Record-breaking wildfires blanket Brazil with smoke

Record-breaking wildfires blanket Brazil with smoke

A record-breaking number of wildfires are blanketing the Amazon with smoke, choking some Brazilian cities and further isolating many Indigenous villages. Over 2,700 wildfires have been reported in the region in the first 11 days of the month — the highest number for any October since 1998, when the record-keeping began. 

Air quality became so poor last week in places like Manaus that officials had to postpone the city’s annual marathon, and major universities canceled classes. Philip Fearnside, research professor at the National Institute for Research in Amazonia, said hospitals in the city are full of people who are having respiratory issues. “That should be a wake up call to actually change government policies and individual behavior to actually contain global warming,” he said. 
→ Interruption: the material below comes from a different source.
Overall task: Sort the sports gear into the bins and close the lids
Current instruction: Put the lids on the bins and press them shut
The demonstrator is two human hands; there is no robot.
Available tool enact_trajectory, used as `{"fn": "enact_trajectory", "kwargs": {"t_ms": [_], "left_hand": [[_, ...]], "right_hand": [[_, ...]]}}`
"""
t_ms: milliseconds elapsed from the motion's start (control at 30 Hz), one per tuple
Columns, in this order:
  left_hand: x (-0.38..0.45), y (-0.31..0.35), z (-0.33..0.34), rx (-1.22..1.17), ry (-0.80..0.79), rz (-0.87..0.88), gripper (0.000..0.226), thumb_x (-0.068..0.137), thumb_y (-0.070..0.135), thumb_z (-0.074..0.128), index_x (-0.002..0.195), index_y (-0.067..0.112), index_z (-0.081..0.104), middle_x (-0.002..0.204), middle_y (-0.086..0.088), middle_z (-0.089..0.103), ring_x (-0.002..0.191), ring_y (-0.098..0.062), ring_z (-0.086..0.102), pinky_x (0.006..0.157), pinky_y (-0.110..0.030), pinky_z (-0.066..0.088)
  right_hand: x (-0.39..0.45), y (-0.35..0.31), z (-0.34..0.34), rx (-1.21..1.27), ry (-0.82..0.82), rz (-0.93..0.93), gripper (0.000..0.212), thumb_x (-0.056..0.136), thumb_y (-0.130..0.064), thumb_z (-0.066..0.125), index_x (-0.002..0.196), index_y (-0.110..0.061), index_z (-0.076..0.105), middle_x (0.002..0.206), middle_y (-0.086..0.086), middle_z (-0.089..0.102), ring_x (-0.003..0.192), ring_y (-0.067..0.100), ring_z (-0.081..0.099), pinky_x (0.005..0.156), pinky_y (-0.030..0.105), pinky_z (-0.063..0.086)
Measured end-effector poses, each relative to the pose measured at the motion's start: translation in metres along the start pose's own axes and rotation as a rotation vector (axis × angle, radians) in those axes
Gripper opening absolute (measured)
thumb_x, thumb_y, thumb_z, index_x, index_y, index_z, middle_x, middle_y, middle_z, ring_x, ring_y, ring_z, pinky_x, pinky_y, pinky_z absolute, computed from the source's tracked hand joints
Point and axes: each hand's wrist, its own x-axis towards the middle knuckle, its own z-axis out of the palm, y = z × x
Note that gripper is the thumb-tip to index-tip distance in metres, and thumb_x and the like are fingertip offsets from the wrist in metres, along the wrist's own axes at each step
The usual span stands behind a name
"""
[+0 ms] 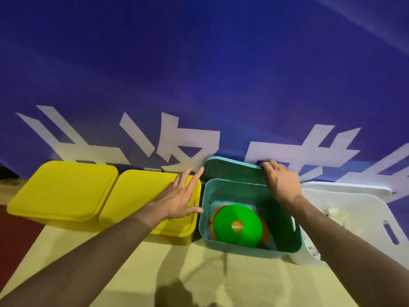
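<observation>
The right hand (280, 181) grips the upright teal plastic lid (230, 170) behind the open teal plastic bin (285, 242); the left hand (180, 194) stretches forward, fingers spread and empty, above a closed yellow plastic bin (132, 202).

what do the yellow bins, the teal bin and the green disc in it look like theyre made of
Yellow bins: likely moulded plastic, smooth matte, rounded lid edges. Teal bin: seemingly the same plastic, with a cut-out handle slot. Green disc: probably thin flexible plastic, slightly glossy; blur leaves that open.

Two lidded bins (66, 191) stand left of an open bin (250, 247) holding discs (238, 226).
</observation>
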Motion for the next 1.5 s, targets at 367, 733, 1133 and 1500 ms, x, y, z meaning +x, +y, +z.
{"fn": "enact_trajectory", "kwargs": {"t_ms": [367,733,1133,1500], "left_hand": [[0.01,0.023,-0.02,-0.047,0.137,0.148,0.145,0.07,0.066,0.081,0.154,0.033,-0.033,0.166,-0.001,-0.029,0.157,-0.031,-0.006,0.123,-0.045,0.022],[-0.028,0.03,0.021,0.063,-0.055,0.256,0.134,0.067,0.068,0.082,0.155,0.05,-0.018,0.168,-0.006,0.0,0.157,-0.028,-0.003,0.124,-0.043,-0.006],[-0.035,0.055,0.074,0.151,-0.238,0.244,0.094,0.1,0.038,0.062,0.159,0.045,-0.011,0.169,-0.004,-0.02,0.156,-0.026,-0.018,0.128,-0.045,0.003],[-0.026,0.06,0.091,0.225,-0.309,0.179,0.073,0.108,0.029,0.046,0.162,0.04,-0.003,0.169,-0.009,-0.02,0.156,-0.027,-0.014,0.128,-0.041,0.003]], "right_hand": [[-0.042,-0.017,-0.054,0.007,0.163,-0.068,0.023,0.096,-0.028,0.065,0.119,-0.026,0.063,0.101,-0.002,0.063,0.088,0.025,0.059,0.055,0.032,0.041],[-0.115,-0.031,-0.024,0.213,0.042,-0.099,0.029,0.1,-0.031,0.06,0.127,-0.019,0.06,0.114,0.002,0.069,0.099,0.027,0.067,0.085,0.041,0.056],[-0.188,-0.044,0.041,0.198,-0.119,-0.201,0.062,0.104,-0.016,0.049,0.16,-0.019,0.024,0.149,0.002,0.054,0.15,0.026,0.033,0.12,0.043,0.032],[-0.202,-0.04,0.055,0.232,-0.249,-0.205,0.061,0.102,-0.029,0.054,0.157,-0.018,0.03,0.162,-0.002,0.033,0.151,0.026,0.03,0.122,0.046,0.03]]}}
Part of the issue is that the Amazon is in the middle of a severe drought. Water levels in the region’s major rivers have become so low as to be unnavigable, leaving many Indigenous river communities without any way to obtain certain foods, drinking water, or medicine, according to Reuters. Commercial shipping has also been impacted as vessels from the Denmark headquartered company Maersk suspended service in Manaus, after a barge ran aground on the Negro River last month. 

“It’s a very worrisome situation,” said Marcia Macedo, an associate scientist at the Woodwell Climate Research Center. “We’ve seen large fish kills [an event in which numerous dead fish are suddenly observed in a body of water], water levels dropping way faster than normal — lake levels, river levels, like, six meters below what would be expected at this time of year — and definitely the potential for it to get a whole lot worse before it gets better.” 

On Wednesday, Indigenous tribes in the region called for the Brazilian government to take more formal action. “We ask the government to declare a climate emergency to urgently address the vulnerability Indigenous peoples are exposed to,” read a statement from the Indigenous umbrella group APIAM, which represents over 60 Amazonian tribes.

As of Friday, almost all of the 62 cities in the state of Amazonas, which includes Manaus, had declared a state of emergency. 

Brazilian President Luiz Inácio Lula da Silva campaigned on protecting the Amazon from deforestation and further destruction in sharp contrast to his predecessor, Jair Bolsonaro. But while Lula’s administration has upheld Indigenous rights by restoring land in the rainforest and the Brazilian Supreme Court struck down a challenge to Indigenous land rights last month, deforestation remains a major concern. 

Tree loss is not the only factor contributing to the current crisis. Climate change as well as El Niño, a weather phenomenon that results in a mass of warm water traveling east over the Pacific and crashing into South America, are also driving dry conditions. “Deforestation contributes to global warming, although fossil fuels globally are the main cause,” said Fearnside. “But global warming is changing climate all over the world, including here in the Amazon.”

El Niño, climate change, and extreme heat

El Niño is a natural weather phenomenon that fuels above-average global heat and more intense natural disasters in parts of the world. It is characterized by warmer than normal sea-surface temperatures in the eastern Pacific Ocean. The hottest years on record tend to happen during El Niño.

The planet’s weather over the past three years has been dominated by El Niño’s opposite extreme, La Niña, which has had a cooling effect on the globe. Even so, the past eight years were the hottest in recorded history, the result of the warming effects of climate change.

Macedo warns that if the cycles that maintain the Amazon rainforests’ trademark wet, rainy, cloudy conditions start to dissipate, the forest could be permanently altered. 

“If you get beyond a certain amount of deforestation, you start to affect that recycling of rainwater back to the atmosphere that helps to kind of cool the land surface and also seed new rain clouds,” she told Grist. “If fires get out of control, then you have less forest cover and these droughts are even more intense, and so on and so forth.”  

While the system is fairly well understood, Macedo says it’s difficult to pin down at what point things will stop working as usual. 

“It’s not linear. It’s not it’s not a simple process to kind of pin down,” Macedo said.